A recent case in the Court of Appeal has changed the way that legislation covering discrimination on the grounds of sexual orientation can be applied.

In English v Thomas Sanderson Blinds Ltd the employee, Stephen English, argued that he had been discriminated against on the grounds of sexual orientation after being subjected to repeated taunts of “faggot” by his workmates, because he had been t o boarding school and because he lived near Brighton; despite the fact that he is not gay and his colleagues are aware of this.

Last year the Employment Appeal Tribunal held that English had not been discriminated against, and the key factor here was that his workmates knew he is not gay. UK law on sexual orientation discrimination is currently different from the European Directive on which it is based; which states that the reason for the behaviour that led to the claim does not need to necessarily be caused by the sexual orientation of the victim. So under the European Directive, English’s sexual orientation would be irrelevant to the fact that the behaviour was related to sexual orientation; and this is why the case was appealed and went to the Court of Appeal, which found in English’s favour. The Judge stated that the 2003 Employment Equality (Sexual Orientation) Regulations applied to the case because:

“The incessant mockery created a degrading and hostile working environment, and it did so on the grounds of sexual orientation”

This decision means that the legislation is now more far-reaching, and organisations will now need to ensure their internal procedures and staff training covers the new requirements.
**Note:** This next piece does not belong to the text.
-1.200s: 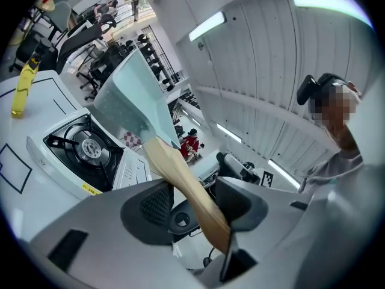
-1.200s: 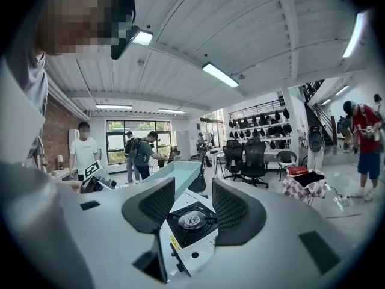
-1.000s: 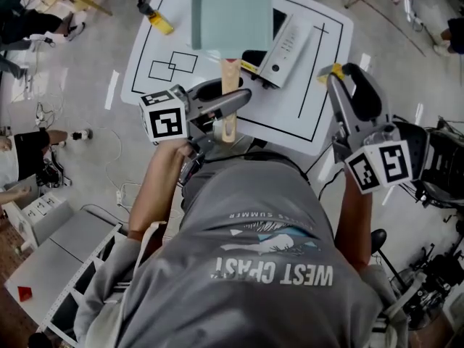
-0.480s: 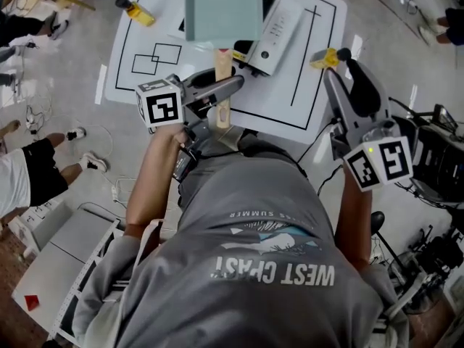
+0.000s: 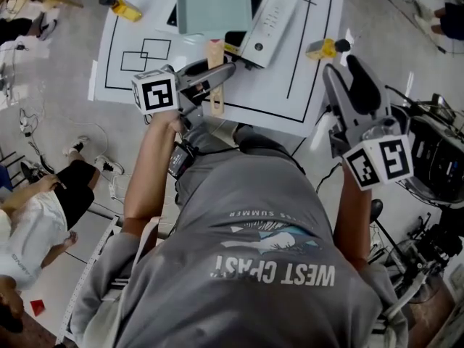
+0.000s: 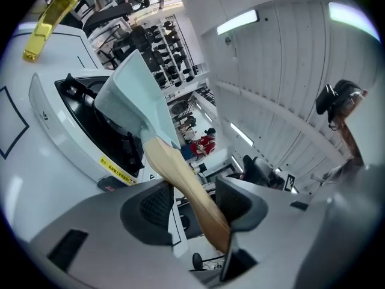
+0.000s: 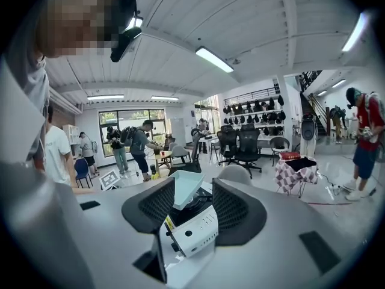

What’s your opinion on this? I am slightly split. On the one hand I feel that the type of behaviour English was subjected to was completely unacceptable and should be managed very stringently within companies, so this example is a good reminder to organisational leaders to do something about inappropriate behaviour within their workforce. On the other hand I can’t help feeling that in some way the legislation has been stretched slightly to cover someone that did not belong to a protected group, and will this now open the door to claims under other legislation arising from behaviour that is not acceptable but is equally not “discriminatory”. For example, I can think of a lot of derogatory words and phrases that relate to learning disabilities but that are used commonly against people who are clumsy or have said something wrong – does this mean they can claim disability discrimination? I don’t think disability legislation covers this at the moment but could this be argued after the Court of Appeal decision in the sexual orientation case? Let me know what your thoughts are!